The python library that facilitates

  • Parsing and validation of USFM files using tree-sitter-usfm3
  • Conversion of USFM files to other formats (USX, dict, list etc)
  • Extraction of specific contents from USFM files like scripture alone(clean verses), notes (footnotes, cross-refs) etc

Built on python 3.10

Installation

pip install usfm-grammar

This requires a C compiler. On Windows, Microsoft Visual C++ 14.0 or above is required. It is recommended that you update pip, setuptools and wheel.

Usage

By importing library in Python code

from usfm_grammar import USFMParser, Filter

# input_usfm_str = open("sample.usfm","r", encoding='utf8').read()
input_usfm_str = '''
\\id GEN
\\c 1
\\p
\\v 1 test verse
'''

my_parser = USFMParser(input_usfm_str)

errors = my_parser.errors
print(errors)
To convert to USX
from lxml import etree

usx_elem = my_parser.to_usx() # default filter=ALL
print(etree.tostring(usx_elem, encoding="unicode", pretty_print=True))
To convert to Dict/USJ
output = my_parser.to_usj() # default all markers

# filters out specified markers from output
# output = my_parser.to_usj(exclude_markers=['s1','h', 'toc1','toc2','mt'])

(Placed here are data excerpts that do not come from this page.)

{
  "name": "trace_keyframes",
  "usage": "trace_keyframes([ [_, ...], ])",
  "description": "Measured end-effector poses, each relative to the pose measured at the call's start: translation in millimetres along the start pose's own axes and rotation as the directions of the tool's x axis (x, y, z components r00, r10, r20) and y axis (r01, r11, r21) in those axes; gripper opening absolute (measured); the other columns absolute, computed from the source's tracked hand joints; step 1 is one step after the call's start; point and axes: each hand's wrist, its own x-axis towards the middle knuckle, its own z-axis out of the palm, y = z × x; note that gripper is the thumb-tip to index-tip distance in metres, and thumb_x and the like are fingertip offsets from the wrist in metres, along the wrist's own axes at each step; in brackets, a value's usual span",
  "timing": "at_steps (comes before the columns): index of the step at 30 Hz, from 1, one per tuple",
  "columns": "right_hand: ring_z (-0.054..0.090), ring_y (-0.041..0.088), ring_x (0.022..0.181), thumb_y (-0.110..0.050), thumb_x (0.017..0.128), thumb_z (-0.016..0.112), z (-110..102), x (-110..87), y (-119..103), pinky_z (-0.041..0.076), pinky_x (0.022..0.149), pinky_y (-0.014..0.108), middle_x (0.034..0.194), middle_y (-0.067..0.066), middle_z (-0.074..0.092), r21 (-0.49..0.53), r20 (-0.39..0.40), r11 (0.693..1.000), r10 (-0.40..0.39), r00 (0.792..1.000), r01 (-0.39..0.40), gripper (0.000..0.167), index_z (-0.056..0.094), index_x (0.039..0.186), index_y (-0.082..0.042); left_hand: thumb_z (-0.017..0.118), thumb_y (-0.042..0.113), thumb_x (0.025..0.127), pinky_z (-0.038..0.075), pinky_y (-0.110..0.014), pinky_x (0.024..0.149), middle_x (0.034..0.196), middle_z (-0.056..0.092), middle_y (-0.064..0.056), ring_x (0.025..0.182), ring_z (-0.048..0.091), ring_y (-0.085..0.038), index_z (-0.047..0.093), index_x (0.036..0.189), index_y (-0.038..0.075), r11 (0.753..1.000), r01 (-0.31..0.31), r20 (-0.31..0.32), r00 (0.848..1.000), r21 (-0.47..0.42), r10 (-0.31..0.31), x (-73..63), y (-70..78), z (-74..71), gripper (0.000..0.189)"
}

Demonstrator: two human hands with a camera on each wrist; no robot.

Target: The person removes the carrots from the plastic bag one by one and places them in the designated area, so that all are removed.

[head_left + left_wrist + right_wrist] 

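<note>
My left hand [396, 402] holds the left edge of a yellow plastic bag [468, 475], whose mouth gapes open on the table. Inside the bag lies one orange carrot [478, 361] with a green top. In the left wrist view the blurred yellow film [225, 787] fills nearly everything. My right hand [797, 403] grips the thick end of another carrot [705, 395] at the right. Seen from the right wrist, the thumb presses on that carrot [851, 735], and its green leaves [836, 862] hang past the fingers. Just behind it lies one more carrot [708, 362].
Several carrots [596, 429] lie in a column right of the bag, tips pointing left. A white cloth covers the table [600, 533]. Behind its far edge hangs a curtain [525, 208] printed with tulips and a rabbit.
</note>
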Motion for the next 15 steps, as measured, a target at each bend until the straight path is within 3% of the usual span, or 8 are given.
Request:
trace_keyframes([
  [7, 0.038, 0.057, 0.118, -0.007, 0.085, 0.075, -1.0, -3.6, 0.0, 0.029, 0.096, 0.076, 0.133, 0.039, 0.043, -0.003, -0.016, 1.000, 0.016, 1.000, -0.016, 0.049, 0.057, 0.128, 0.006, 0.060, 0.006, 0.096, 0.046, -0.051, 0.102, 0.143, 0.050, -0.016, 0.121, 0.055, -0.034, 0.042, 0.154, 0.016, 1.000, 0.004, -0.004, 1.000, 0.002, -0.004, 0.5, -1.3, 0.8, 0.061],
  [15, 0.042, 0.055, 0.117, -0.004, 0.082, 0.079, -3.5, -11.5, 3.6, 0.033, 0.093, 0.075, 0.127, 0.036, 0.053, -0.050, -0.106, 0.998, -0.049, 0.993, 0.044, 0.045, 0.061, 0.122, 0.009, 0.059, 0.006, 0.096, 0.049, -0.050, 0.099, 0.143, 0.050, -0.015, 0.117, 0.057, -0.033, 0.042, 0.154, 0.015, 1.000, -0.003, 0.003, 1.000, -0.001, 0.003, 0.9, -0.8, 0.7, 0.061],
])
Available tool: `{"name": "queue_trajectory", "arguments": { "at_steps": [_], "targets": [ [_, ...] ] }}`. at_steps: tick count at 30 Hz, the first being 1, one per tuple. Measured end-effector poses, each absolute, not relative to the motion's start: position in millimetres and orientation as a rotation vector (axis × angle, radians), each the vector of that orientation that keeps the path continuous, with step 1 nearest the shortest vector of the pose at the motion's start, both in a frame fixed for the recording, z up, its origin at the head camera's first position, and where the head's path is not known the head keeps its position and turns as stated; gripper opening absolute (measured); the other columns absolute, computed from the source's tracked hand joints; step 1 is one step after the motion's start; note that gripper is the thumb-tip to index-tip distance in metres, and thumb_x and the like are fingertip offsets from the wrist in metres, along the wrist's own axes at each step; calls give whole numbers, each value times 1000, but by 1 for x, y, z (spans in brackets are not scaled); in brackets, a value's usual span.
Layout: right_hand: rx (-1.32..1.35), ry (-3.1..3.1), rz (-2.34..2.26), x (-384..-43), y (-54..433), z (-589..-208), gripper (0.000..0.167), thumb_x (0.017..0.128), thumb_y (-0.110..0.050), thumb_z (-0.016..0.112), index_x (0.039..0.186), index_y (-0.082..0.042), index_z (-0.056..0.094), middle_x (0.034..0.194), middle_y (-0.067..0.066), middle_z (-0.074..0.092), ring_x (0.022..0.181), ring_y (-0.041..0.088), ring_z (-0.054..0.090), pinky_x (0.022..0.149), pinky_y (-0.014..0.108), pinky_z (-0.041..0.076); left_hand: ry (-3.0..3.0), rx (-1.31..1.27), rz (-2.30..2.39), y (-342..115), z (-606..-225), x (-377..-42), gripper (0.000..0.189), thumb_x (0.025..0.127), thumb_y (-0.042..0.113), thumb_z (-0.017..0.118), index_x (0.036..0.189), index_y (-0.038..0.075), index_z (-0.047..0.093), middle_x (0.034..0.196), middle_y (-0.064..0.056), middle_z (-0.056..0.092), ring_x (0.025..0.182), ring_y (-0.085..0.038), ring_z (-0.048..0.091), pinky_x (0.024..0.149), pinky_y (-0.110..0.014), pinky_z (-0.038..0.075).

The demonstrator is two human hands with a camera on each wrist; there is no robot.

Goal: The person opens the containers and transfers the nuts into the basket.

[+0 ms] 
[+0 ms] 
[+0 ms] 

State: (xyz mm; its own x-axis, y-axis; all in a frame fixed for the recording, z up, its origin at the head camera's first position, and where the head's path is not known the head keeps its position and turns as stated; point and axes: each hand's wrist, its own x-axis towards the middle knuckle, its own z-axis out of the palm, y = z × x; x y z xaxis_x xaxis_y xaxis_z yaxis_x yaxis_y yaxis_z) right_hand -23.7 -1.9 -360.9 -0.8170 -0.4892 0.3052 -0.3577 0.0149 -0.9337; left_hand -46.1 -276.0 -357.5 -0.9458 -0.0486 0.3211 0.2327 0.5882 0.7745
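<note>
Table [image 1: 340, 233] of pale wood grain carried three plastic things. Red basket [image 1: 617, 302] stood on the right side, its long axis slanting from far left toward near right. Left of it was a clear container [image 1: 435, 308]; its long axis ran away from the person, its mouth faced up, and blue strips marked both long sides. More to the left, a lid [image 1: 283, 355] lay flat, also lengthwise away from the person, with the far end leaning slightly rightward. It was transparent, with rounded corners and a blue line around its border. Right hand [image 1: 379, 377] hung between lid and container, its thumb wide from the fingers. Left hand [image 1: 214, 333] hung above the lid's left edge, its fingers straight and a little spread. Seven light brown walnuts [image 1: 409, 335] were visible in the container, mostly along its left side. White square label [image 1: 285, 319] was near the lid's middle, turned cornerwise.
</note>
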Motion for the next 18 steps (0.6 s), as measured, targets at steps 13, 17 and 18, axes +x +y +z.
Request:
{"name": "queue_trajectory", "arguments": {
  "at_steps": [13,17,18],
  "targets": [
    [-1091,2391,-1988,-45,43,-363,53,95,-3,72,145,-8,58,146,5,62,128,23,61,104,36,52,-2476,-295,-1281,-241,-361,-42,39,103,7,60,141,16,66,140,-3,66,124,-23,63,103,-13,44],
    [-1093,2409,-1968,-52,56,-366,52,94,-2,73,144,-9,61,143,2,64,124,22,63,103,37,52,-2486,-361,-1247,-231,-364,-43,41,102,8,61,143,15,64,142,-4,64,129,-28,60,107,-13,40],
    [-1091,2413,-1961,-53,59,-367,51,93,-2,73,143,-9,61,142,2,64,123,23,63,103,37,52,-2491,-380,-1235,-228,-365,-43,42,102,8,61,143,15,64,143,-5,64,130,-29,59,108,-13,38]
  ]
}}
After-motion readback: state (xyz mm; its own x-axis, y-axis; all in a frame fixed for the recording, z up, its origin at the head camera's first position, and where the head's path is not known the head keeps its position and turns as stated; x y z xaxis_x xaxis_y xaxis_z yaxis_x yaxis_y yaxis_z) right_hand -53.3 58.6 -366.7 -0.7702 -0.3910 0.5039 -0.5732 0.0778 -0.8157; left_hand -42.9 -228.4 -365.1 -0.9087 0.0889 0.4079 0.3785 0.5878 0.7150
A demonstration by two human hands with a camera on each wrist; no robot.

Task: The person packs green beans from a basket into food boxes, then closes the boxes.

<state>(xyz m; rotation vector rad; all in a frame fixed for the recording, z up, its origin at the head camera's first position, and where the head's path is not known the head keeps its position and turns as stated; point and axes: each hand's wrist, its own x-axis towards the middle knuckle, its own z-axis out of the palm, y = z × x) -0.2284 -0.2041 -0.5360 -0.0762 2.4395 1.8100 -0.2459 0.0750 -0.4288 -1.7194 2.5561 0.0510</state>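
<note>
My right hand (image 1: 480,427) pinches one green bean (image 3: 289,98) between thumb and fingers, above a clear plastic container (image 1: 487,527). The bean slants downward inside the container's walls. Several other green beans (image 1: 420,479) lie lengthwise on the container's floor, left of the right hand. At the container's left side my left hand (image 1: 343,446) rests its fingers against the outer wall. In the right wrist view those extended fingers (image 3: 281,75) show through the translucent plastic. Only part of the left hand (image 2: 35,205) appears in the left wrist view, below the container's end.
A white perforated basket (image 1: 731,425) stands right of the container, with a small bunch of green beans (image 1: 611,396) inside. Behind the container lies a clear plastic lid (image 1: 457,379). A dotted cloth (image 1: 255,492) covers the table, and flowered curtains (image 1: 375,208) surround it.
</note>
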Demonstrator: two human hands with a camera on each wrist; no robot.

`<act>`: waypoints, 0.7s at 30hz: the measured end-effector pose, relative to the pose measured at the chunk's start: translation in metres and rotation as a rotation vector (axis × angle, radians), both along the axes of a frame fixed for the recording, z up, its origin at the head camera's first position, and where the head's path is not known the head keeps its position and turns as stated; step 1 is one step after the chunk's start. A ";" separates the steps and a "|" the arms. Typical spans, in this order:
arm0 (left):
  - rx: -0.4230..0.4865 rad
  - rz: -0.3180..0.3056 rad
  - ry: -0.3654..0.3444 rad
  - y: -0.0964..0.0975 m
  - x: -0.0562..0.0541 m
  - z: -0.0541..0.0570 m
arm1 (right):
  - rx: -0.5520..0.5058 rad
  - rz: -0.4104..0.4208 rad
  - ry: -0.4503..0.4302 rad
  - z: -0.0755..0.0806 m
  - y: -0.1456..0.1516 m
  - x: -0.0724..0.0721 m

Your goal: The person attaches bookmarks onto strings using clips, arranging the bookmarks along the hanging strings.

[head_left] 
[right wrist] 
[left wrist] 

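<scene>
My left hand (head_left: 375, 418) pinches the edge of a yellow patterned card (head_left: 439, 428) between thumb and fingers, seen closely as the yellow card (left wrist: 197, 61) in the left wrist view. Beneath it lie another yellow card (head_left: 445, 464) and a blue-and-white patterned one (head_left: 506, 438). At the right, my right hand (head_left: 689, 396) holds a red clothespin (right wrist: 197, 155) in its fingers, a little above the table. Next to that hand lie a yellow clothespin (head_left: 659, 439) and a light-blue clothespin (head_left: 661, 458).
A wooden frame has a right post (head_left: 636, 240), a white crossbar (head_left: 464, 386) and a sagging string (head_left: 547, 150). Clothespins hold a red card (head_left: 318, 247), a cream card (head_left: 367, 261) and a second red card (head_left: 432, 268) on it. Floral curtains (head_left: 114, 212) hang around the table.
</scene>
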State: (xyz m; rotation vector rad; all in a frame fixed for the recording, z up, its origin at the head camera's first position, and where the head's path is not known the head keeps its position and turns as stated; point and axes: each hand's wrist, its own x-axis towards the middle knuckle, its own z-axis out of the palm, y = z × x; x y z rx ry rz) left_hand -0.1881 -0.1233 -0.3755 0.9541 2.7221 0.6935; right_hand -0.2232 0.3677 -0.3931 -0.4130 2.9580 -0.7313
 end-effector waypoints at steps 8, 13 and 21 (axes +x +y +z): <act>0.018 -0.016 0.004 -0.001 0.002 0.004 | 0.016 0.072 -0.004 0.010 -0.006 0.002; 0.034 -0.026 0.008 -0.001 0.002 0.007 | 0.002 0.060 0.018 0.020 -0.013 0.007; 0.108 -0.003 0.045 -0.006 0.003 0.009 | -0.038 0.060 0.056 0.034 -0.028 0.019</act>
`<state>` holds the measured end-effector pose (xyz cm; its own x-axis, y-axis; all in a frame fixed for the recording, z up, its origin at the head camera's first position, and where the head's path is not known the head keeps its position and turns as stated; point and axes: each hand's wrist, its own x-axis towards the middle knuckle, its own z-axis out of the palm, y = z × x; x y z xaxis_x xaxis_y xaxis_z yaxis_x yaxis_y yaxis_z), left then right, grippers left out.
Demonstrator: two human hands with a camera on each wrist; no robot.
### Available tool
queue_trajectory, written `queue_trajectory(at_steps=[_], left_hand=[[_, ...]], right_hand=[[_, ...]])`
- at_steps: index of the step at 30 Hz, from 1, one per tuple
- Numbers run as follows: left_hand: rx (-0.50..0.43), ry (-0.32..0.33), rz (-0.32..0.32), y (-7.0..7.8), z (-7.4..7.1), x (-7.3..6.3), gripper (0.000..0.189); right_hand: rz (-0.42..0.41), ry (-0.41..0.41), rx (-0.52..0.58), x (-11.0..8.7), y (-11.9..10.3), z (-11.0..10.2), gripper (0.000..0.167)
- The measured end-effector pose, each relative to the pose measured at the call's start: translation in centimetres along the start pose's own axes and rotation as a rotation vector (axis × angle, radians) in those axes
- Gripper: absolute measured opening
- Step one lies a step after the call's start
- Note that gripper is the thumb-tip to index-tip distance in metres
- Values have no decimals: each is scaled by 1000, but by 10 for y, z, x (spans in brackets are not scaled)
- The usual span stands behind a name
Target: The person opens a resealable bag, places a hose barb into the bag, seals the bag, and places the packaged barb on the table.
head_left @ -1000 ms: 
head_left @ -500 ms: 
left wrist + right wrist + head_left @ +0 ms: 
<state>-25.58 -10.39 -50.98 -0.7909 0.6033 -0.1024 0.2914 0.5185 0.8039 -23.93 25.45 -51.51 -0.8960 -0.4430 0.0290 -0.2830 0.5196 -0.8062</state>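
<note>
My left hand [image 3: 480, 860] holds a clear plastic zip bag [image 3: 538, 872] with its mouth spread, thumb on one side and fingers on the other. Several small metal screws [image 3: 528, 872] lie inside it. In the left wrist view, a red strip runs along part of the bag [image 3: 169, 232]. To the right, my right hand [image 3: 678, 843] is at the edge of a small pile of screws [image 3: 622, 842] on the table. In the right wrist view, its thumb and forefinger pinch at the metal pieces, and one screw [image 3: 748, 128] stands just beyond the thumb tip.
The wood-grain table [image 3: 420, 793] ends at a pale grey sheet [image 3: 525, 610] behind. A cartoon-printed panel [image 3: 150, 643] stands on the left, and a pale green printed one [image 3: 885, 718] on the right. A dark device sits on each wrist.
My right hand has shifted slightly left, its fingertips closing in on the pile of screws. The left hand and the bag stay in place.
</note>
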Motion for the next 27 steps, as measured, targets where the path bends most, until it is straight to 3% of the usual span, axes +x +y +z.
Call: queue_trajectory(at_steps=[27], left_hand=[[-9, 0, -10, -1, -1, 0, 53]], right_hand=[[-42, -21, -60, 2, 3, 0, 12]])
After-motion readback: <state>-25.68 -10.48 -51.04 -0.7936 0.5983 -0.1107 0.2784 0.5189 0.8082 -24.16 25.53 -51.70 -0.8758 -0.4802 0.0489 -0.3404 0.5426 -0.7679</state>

# retains only specified contents from output
# output = my_parser.to_usj(include_markers=['id', 'c', 'v']) 

# use predefined marker groups instead of listing them one by one
# output = my_parser.to_usj(include_markers=Filter.BCV+Filter.TEXT)

# for a flattened JSON removing nesting brought in by paragraphs, lists, quotes, tables and character level markups
# output = my_parser.to_usj(exclude_markers=Filter.PARAGRAPHS+Filter.CHARACTERS)

# To NOT concatinate text extracted from different markers
# output = my_parser.to_usj(exclude_markers=Filter.PARAGRAPHS+Filter.CHARACTERS, combine_texts=False) 

print(output)

To understand more about how exclude_markers, include_markers, combine_texts and Filter works refer the section on filtering on USJ

To save as json
import json
dict_output = my_parser.to_usj()
with open("file_path.json", "w", encoding='utf-8') as fp:
	json.dump(dict_output, fp)
To convert to List or table like format
list_output = my_parser.to_list() 
#list_output = my_parser.to_list([Filter.SCRIPTURE_TEXT])

table_output = "\n".join(["\t".join(row) for row in list_output])
print(table_output)

To round trip with USJ
from usfm_grammar import USFMParser, Filter

my_parser = USFMParser(input_usfm_str)
usj_obj = my_parser.to_usj()

my_parser2 = USFMParser(from_usj=usj_obj)
print(my_parser2.usfm)

:warning: There will be differences between first USFM and the generated one in 1. Spaces and lines 2. Default attributes will be given their names 3. Closing markers may be newly added

To remove unwanted markers from USFM
from usfm_grammar import USFMParser, Filter, USFMGenerator

my_parser = USFMParser(input_usfm_str)
usj_obj = my_parser.to_usj(include_markers=Filter.BCV+Filter.TEXT)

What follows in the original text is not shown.